Required action —
Quote the entries below from the line with "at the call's" through the line with "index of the", both ends included, and only those lines.

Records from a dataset
- - - -
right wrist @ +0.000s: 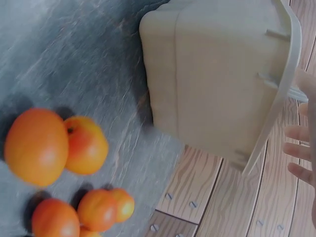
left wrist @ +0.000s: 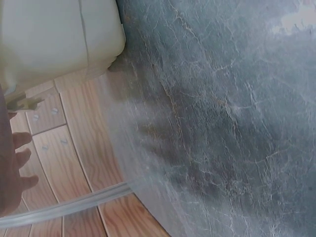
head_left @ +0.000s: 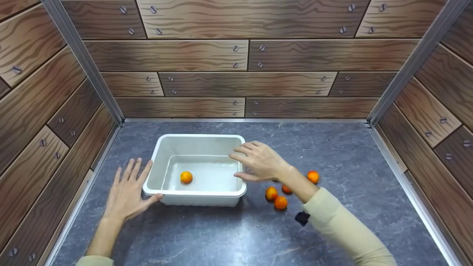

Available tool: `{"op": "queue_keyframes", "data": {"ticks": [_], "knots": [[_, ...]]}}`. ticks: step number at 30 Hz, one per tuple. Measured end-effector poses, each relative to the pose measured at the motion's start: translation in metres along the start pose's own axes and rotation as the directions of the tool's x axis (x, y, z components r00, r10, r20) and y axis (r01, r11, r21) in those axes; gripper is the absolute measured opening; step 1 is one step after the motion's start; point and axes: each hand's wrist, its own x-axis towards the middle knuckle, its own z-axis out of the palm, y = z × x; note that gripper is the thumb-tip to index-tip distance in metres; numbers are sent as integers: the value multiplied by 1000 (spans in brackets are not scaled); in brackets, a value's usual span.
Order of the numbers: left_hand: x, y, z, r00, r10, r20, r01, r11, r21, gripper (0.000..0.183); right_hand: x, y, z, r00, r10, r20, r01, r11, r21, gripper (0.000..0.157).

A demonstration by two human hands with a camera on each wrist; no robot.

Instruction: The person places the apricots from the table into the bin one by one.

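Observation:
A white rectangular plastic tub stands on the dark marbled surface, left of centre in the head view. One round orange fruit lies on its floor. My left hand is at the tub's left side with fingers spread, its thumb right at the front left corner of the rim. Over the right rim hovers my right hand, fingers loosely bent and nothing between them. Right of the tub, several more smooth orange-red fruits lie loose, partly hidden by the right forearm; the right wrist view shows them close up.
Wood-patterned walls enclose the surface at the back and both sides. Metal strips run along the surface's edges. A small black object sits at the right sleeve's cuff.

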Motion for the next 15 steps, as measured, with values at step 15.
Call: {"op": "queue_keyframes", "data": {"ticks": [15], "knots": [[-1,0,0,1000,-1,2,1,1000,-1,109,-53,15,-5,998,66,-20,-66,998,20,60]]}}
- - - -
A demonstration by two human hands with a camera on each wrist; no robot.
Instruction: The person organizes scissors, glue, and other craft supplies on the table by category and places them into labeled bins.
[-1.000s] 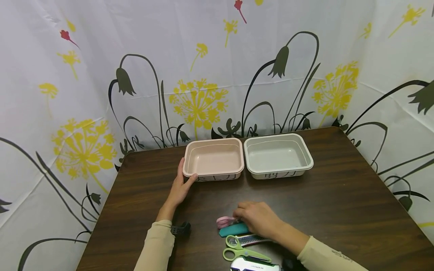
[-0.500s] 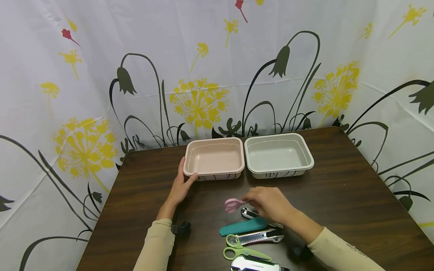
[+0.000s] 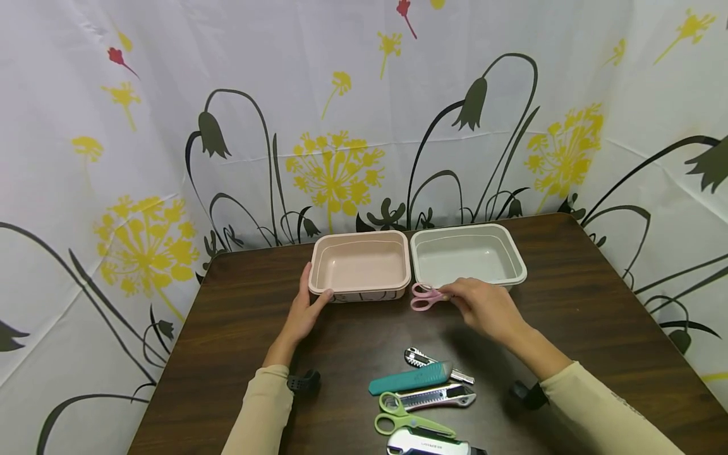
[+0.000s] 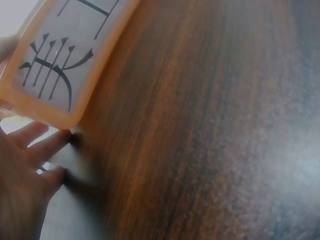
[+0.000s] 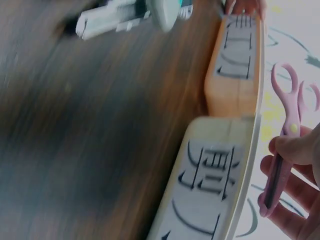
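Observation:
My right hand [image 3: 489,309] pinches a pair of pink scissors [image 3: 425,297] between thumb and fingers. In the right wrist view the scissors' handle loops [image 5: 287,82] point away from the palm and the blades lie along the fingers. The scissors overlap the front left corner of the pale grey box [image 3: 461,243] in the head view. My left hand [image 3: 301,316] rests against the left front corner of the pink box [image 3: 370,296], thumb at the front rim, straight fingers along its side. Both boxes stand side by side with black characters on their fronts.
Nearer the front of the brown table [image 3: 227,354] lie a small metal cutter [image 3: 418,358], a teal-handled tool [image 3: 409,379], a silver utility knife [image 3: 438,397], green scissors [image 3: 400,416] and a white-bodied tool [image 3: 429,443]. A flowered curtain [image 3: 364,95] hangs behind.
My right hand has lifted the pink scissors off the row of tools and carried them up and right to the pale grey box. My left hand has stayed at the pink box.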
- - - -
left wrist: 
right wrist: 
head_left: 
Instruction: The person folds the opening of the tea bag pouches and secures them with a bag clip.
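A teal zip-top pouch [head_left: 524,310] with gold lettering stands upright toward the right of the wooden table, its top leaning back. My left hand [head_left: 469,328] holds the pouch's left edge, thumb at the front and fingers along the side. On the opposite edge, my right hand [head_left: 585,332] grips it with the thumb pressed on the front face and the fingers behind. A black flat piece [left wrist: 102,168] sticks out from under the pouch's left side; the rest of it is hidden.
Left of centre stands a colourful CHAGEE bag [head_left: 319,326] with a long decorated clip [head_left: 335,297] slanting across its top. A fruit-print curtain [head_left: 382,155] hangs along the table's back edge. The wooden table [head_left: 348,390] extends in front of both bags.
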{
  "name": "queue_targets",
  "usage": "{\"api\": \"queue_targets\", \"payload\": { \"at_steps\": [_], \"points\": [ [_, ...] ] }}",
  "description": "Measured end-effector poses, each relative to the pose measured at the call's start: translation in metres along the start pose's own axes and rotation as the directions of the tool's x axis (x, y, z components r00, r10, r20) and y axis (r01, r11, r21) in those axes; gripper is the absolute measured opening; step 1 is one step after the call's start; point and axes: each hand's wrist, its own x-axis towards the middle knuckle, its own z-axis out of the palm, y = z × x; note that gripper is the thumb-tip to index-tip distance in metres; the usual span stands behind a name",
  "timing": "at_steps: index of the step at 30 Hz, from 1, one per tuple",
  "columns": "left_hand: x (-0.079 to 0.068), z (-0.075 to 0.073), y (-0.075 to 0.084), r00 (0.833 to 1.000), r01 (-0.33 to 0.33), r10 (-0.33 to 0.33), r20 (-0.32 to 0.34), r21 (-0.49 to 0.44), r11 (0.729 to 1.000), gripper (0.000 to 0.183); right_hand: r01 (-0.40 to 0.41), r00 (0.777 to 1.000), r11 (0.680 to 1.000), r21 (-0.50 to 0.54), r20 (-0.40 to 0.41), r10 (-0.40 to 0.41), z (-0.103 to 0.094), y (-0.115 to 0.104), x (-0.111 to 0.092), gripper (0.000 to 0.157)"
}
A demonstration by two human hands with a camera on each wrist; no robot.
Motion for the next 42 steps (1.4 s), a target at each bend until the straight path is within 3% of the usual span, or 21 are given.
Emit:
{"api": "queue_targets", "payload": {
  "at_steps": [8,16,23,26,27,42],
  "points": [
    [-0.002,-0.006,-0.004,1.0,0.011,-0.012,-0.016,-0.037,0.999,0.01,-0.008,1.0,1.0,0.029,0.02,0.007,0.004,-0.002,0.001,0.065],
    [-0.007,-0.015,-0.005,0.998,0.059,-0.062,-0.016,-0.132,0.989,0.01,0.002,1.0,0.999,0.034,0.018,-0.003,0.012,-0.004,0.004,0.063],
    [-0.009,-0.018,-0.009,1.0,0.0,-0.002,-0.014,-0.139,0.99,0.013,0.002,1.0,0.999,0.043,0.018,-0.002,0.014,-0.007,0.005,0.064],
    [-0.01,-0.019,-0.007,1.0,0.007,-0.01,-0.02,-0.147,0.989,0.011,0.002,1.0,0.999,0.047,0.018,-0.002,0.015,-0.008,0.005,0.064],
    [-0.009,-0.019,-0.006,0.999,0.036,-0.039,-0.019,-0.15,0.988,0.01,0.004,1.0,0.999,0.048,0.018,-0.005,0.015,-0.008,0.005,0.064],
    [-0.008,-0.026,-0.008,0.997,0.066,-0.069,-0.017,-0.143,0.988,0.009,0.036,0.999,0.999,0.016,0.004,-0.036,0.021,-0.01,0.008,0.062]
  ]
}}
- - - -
Finished exercise —
  "description": "Measured end-effector poses, each relative to the pose measured at the call's start: translation in metres along the start pose's own axes and rotation as the directions of the tool's x axis (x, y, z components r00, r10, r20) and y axis (r01, r11, r21) in those axes; gripper is the absolute measured opening; step 1 is one step after the call's start; point and axes: each hand's wrist, its own x-axis towards the middle knuckle, its own z-axis out of the palm, y = z × x; note that gripper is the thumb-tip to index-tip distance in metres; the usual span stands behind a name",
  "timing": "at_steps: index of the step at 30 Hz, from 1, one per tuple",

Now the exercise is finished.